Your task – Write down, unchanged, the entries from the first line through the line holding "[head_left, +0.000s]". Include no other line.

Dataset entries –
——

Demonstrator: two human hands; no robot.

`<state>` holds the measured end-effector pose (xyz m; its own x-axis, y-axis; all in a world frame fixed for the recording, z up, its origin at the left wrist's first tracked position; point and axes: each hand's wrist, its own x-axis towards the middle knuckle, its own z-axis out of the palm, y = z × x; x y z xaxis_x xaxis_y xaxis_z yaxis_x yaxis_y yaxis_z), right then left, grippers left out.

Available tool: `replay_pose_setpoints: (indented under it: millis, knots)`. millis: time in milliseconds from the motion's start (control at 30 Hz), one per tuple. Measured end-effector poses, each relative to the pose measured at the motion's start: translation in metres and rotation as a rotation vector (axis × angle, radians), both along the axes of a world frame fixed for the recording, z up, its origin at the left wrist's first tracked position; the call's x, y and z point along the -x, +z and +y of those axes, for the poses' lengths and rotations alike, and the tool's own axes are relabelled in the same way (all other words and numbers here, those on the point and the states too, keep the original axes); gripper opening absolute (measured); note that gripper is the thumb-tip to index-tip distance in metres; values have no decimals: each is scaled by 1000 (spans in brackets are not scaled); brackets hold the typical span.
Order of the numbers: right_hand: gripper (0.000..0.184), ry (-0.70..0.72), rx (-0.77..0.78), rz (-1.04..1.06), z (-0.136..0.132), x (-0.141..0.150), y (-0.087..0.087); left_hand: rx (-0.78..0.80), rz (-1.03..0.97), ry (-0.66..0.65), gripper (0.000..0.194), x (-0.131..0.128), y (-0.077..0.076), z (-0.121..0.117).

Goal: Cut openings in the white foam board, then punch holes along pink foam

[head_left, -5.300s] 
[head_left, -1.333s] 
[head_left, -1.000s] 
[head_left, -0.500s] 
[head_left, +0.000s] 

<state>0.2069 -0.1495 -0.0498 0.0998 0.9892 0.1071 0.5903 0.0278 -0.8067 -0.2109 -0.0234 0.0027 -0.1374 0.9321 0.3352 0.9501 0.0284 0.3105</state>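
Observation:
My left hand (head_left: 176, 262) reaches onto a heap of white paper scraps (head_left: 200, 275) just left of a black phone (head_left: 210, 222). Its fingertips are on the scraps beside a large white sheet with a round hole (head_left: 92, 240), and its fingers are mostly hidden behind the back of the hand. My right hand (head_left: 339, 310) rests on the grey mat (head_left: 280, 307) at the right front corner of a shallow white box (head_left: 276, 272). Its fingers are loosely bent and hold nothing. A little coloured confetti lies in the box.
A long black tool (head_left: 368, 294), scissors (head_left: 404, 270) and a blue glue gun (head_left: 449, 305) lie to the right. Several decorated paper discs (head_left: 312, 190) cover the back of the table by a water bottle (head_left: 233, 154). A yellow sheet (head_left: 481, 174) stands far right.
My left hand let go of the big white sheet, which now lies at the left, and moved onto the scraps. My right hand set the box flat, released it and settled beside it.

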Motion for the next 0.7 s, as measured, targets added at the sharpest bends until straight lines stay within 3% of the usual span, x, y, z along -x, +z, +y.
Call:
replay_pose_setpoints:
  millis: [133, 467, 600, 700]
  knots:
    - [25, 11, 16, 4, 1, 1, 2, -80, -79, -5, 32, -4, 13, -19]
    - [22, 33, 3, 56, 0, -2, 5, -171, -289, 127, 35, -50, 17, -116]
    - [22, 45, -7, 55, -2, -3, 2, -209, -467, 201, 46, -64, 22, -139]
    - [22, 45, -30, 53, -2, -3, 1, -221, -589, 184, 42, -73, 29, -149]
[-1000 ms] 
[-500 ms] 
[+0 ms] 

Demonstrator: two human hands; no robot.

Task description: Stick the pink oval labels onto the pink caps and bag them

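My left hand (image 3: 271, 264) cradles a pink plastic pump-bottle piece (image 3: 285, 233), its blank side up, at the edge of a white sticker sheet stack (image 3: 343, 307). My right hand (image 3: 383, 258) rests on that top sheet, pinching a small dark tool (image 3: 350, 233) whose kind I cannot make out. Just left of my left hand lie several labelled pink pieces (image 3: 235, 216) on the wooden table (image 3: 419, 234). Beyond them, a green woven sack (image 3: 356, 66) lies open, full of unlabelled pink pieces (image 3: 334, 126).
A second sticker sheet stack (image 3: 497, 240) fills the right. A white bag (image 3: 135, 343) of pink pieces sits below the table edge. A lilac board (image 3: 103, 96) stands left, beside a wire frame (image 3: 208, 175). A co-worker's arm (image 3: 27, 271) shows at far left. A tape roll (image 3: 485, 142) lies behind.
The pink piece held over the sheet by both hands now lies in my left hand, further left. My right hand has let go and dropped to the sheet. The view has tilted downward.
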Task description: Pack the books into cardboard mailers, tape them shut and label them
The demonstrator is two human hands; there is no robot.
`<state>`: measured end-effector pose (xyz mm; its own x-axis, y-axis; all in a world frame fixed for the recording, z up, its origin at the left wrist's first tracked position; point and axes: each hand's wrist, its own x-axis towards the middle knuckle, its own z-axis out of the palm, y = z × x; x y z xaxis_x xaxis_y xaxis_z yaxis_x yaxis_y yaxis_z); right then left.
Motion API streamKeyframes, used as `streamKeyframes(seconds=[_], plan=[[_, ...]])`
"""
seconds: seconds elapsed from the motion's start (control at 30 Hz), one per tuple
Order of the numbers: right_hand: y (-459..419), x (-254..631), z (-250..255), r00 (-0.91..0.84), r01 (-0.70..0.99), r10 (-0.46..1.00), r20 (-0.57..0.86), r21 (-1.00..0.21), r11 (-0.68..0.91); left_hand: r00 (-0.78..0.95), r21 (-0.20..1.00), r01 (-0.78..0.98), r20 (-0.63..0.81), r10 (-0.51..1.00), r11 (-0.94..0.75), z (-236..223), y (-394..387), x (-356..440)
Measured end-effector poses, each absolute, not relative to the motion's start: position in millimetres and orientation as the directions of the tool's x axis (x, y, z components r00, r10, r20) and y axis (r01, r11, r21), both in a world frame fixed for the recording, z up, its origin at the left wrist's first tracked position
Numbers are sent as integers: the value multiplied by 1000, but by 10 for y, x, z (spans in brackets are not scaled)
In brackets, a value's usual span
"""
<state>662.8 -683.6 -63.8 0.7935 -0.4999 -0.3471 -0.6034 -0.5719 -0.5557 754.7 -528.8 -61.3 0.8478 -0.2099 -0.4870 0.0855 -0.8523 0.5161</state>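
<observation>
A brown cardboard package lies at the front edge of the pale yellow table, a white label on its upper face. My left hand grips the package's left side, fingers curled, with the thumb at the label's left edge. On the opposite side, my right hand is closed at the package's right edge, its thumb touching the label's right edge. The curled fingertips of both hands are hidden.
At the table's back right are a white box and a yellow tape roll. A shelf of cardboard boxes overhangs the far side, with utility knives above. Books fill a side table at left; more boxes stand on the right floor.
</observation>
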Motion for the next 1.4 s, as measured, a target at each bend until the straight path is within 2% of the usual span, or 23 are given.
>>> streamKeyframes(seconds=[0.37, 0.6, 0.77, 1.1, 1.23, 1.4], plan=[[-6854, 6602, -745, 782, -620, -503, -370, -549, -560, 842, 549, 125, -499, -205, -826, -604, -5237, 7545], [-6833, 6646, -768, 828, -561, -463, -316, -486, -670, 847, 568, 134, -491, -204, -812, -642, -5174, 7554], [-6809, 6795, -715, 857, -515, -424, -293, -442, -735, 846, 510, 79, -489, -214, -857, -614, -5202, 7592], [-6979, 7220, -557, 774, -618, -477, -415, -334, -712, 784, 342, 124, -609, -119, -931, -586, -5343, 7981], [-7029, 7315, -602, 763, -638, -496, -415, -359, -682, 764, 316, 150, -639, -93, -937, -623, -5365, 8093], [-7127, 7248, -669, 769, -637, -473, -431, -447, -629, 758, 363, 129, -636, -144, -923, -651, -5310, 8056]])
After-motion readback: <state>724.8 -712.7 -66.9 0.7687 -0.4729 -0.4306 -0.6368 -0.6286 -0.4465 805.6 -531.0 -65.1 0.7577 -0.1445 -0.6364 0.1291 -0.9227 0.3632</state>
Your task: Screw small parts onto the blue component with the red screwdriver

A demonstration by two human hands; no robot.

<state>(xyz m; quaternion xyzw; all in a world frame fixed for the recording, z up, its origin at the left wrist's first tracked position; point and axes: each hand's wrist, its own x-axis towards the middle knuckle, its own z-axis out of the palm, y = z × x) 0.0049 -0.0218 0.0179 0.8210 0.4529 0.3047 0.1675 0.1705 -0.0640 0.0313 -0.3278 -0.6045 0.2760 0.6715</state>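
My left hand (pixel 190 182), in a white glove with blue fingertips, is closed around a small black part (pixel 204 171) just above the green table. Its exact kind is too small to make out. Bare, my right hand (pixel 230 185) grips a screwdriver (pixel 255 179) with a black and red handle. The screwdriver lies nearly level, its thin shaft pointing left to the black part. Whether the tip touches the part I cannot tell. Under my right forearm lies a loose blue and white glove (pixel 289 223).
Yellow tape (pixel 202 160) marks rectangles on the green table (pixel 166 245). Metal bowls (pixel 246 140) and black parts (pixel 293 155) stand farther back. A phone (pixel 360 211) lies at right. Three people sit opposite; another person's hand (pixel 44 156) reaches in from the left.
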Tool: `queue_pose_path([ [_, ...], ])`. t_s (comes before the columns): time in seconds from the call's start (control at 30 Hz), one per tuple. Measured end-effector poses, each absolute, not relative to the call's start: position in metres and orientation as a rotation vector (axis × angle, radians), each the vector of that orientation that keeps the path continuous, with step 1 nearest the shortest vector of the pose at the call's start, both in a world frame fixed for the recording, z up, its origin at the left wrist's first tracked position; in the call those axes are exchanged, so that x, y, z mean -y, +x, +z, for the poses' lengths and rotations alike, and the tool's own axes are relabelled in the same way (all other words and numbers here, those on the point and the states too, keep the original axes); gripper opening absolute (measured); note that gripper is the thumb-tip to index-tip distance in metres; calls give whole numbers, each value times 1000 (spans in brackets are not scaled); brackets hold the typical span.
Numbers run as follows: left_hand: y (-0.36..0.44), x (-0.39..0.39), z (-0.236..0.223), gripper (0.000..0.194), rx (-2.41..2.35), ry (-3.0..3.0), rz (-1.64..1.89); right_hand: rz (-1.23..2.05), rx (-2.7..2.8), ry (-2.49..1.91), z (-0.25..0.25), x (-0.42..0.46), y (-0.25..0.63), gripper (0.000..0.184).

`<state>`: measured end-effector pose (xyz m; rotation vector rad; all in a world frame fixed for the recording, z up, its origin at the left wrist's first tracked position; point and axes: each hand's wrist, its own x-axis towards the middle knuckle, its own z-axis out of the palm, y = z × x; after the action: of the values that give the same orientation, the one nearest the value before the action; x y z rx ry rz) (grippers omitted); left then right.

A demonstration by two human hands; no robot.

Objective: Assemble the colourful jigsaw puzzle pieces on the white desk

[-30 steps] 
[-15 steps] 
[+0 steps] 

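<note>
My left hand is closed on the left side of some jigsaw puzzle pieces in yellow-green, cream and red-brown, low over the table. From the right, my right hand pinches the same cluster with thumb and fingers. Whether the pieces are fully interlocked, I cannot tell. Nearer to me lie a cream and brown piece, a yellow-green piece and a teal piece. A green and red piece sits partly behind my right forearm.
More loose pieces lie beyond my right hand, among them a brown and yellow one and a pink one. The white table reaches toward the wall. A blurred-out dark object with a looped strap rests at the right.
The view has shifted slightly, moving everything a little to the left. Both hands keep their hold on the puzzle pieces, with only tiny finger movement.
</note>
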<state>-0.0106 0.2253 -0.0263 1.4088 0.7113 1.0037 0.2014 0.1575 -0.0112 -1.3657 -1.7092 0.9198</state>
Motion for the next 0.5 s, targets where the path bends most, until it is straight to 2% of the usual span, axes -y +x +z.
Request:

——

Solution to this exercise –
Demonstrator: two human hands; no robot.

`<state>` holds the measured end-effector pose (xyz m; its own x-axis, y-axis; all in a world frame fixed for the recording, z up, its origin at the left wrist's first tracked position; point and axes: each hand's wrist, its own x-axis towards the middle knuckle, its own z-axis out of the palm, y = z × x; x y z xaxis_x xaxis_y xaxis_z yaxis_x yaxis_y yaxis_z), right then left, grippers left out.

Available tool: `replay_pose_setpoints: (indented under it: millis, knots)`. millis: time in milliseconds from the motion's start (control at 30 Hz), one per tuple. Measured end-effector poses, each relative to the pose measured at the motion's start: translation in metres and rotation as a rotation vector (axis × angle, radians), both along the axes of a world frame fixed for the recording, z up, its origin at the left wrist's first tracked position; the call's x, y and z point along the -x, +z and +y of those axes, for the poses' lengths and rotations alike, and the tool's own axes are relabelled in the same way (all other words and numbers here, those on the point and the states too, keep the original axes); gripper opening absolute (measured); note that gripper is the thumb-tip to index-tip distance in metres; values have no decimals: each is scaled by 1000 (spans in brackets are not scaled); brackets hold the typical span.
Order of the numbers: right_hand: gripper (0.000..0.184), ry (-0.70..0.72), rx (-0.77..0.78), rz (-1.04..1.06), z (-0.136..0.132), x (-0.141..0.150), y (-0.087..0.087); left_hand: rx (-0.78..0.80), rz (-1.03..0.97), ry (-0.66..0.65), gripper (0.000..0.194), x (-0.131..0.128), y (-0.077..0.076), z (-0.121..0.117).

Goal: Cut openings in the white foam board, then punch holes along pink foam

[head_left, -5.300s] 
[head_left, -1.333s] 
[head_left, -1.000s] 
[head_left, -0.500s] 
[head_left, +0.000s] 

No further response is required.